Possible or probable sarcopenia refers to low muscle strength, which is a relatively new classification proposed by the European Working Group on Sarcopenia in Older People (EWGSOP2, 2018) [1] and the Asian Working Group for Sarcopenia (AWGS, 2019) [2]. The prevalence of possible sarcopenia is quite high among community-dwelling older adults. According to a latest population-based longitudinal study conducted in China, the estimated prevalence of older adults aged 60 years and over with possible sarcopenia in the community was 46.0% [3]. Pérez-Sousa et al. [4] investigated 5237 Colombian older adults aged≥60 years and found that the prevalence of probable sarcopenia was as high as 46.5%. Several recent cross-sectional studies also reported a high prevalence of possible sarcopenia in older population living in the community, with 26.9% in Swiss (>60y) [5], 25.4% in Greek (≥75y) [6], 23.7% in Korean (≥65y) [7]. Besides, Wu et al. [8] discovered that the prevalence of possible sarcopenia (38.5%) among Chinese older people in the community was significantly higher than that of confirmed (18.6%) and severe (8.0%) sarcopenia.

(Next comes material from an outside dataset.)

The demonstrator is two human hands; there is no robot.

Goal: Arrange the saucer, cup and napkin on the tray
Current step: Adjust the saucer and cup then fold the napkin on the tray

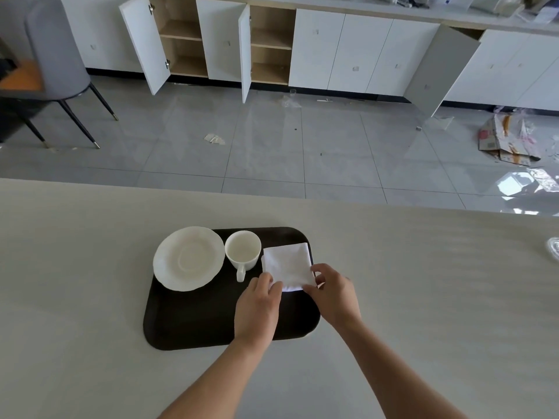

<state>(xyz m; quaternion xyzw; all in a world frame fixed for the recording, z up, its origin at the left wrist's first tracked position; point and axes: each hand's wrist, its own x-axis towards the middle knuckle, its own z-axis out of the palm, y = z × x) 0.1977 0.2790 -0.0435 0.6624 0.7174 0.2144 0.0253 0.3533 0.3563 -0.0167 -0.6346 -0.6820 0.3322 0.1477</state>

The young-old age group has a high prevalence of possible sarcopenia, but relatively fewer intervention methods, requiring additional focus. Up to 71% of the participants in the longitudinal study conducted in China who reported possible sarcopenia were between 60 and 70 years of age [3]. More than half (52%) of the older Colombians diagnosed with possible sarcopenia in the cross-sectional study were aged 60 to 69 years [4]. Wu et al. [9] examined that the prevalence of possible sarcopenia among adults aged 55 years and older at 11 rural community daycare centres in Taiwan was as high as 68.7%. In addition, our recent scoping review about the non-pharmacological interventions for possible sarcopenia or sarcopenia revealed that 70-79-year-olds (64.8%) have been studied more than 60-69-year-olds (18.5%) in community-dwelling older adults, and the number of interventions for possible sarcopenia (11.9%) was significantly lower than for sarcopenia (72.9%) [10]. However, both the EWGSOP2 and AWGS2019 recommend possible sarcopenia as an important threshold to trigger assessment of causes and initiate intervention in medical practice [1,2].

Non-pharmacological interventions are essencial for sarcopenia prevention, but health education is under-researched and public awareness about sarcopenia is extremely low. Health Education, as defined by the World Health Organization, refers to the deliberate creation of learning opportunities that involve communication aimed at enhancing health literacy. This includes improving knowledge and developing life skills that promote individual and community health [11]. A cross-sectional study examined the current knowledge of middle-aged and older adults in Netherlands regarding sarcopenia and showed that only 9% of participants (57.0~75.1y) reported knowing what sarcopenia is [12]. EWGSOP2, AWGS2019, and some researchers recommend facilitating timely lifestyle interventions and related health education for primary health care in community and prevention settings, which will increase awareness of sarcopenia prevention and intervention in diverse health care settings [1,2,1315]. Nevertheless, our scoping review found that there were 142 intervention groups designed in 59 studies for preventing possible sarcopenia or sarcopenia in the community, but the proportion of intervention groups containing health education components (15.5%) was substantially lower than those containing exercise or nutrition components (52.8% and 34.5%, respectively) [10]. In 22 intervention groups containing health education components, up to 18 groups (81.8%) provided education materials unrelated to sarcopenia, which may be the primary reason for unsatisfactory results of existing health education [10]. Furthermore, this scoping review identified only three traditional forms of health education, including group-based classes, face-to-face interactions and leaflets/materials [10], which appears to be significantly fewer than the forms of health education in other chronic diseases, like digital health education on diabetes management [16] and social media as an educational platform on hypertension [1719]. An integrative review indicated that technologies promoting health education for older adults in the community also included software, videos, mock-up and so on [20].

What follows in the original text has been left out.